◆ **ASSIGNMENT**: Copy all lines holding the word "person" from the entries.

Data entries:
BEGIN

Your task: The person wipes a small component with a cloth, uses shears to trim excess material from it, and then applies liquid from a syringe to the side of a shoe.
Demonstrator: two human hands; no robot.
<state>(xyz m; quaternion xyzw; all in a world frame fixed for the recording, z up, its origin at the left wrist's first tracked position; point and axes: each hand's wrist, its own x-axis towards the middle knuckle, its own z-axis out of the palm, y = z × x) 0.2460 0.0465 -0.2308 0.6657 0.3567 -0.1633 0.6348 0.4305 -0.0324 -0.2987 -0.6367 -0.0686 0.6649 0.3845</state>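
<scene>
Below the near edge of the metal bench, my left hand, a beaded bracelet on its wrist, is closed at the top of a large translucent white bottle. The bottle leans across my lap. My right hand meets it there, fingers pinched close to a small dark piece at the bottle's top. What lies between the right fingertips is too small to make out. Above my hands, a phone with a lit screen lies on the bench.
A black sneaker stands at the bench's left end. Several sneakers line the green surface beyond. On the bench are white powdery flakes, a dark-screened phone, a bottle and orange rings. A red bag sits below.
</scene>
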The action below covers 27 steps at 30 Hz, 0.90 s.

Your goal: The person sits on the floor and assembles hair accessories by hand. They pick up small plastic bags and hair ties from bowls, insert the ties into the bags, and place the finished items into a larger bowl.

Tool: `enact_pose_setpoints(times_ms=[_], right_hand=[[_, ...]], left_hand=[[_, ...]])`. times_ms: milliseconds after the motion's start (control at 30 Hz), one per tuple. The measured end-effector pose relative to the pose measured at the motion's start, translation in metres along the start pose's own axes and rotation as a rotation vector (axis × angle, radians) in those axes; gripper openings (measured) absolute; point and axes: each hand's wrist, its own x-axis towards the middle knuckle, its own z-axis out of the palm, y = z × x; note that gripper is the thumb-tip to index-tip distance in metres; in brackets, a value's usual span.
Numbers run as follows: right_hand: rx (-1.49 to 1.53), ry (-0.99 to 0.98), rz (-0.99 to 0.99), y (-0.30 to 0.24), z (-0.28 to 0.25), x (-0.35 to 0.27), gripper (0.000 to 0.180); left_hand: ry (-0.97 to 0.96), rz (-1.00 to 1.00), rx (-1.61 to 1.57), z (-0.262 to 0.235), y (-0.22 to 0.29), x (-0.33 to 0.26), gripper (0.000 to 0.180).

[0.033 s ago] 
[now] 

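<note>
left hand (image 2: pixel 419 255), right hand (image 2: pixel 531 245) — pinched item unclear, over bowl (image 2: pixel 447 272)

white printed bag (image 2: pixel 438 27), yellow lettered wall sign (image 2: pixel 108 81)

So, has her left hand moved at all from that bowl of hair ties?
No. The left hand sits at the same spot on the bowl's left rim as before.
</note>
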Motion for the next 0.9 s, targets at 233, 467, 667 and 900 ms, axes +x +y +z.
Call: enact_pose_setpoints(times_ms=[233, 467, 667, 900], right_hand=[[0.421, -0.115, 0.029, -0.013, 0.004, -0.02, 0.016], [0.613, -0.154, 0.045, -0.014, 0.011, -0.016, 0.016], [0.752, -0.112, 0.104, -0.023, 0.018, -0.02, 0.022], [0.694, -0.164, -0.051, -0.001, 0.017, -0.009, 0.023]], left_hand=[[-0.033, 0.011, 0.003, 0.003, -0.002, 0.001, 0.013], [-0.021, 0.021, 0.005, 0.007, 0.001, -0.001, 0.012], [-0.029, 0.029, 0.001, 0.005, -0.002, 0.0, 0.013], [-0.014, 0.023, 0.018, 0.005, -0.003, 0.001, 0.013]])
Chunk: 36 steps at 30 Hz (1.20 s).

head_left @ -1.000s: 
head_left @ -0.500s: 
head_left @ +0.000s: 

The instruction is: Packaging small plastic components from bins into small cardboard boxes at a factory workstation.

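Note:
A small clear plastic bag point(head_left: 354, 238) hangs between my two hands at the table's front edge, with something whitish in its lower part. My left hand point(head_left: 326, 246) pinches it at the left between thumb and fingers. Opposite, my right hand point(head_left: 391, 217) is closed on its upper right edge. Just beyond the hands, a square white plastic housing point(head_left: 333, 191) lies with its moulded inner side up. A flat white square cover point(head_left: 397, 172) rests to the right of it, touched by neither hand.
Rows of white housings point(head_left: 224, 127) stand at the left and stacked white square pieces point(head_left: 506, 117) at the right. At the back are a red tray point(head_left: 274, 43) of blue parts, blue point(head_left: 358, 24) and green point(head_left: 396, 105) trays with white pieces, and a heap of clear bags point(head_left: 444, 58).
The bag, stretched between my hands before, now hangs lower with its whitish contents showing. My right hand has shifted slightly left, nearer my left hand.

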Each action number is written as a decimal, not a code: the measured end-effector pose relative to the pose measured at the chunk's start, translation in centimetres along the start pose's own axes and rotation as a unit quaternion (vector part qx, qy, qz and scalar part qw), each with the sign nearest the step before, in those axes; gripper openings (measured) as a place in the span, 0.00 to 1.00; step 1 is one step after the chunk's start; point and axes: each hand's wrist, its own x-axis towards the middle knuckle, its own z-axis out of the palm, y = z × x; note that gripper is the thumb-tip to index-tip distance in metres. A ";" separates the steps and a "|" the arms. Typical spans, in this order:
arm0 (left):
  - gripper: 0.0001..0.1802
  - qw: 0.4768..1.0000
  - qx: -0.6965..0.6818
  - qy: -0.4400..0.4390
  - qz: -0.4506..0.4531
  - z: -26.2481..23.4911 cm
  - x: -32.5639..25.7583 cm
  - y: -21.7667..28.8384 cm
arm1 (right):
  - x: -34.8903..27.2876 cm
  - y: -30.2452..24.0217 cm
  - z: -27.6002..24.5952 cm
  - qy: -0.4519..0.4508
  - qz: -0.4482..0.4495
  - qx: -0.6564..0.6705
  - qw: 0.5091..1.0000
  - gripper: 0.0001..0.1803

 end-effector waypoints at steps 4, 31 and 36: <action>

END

◆ **OUTPUT**:
Your task: The person wipes a small component with a cloth, uses shears to trim excess material from it, and then applies liquid from a syringe to the side of a shoe.
Your goal: The person sits on the floor and assembles hair accessories by hand. They pick up small plastic bags and hair ties from bowls, insert the ties into the bags, and place the finished items into a larger bowl.

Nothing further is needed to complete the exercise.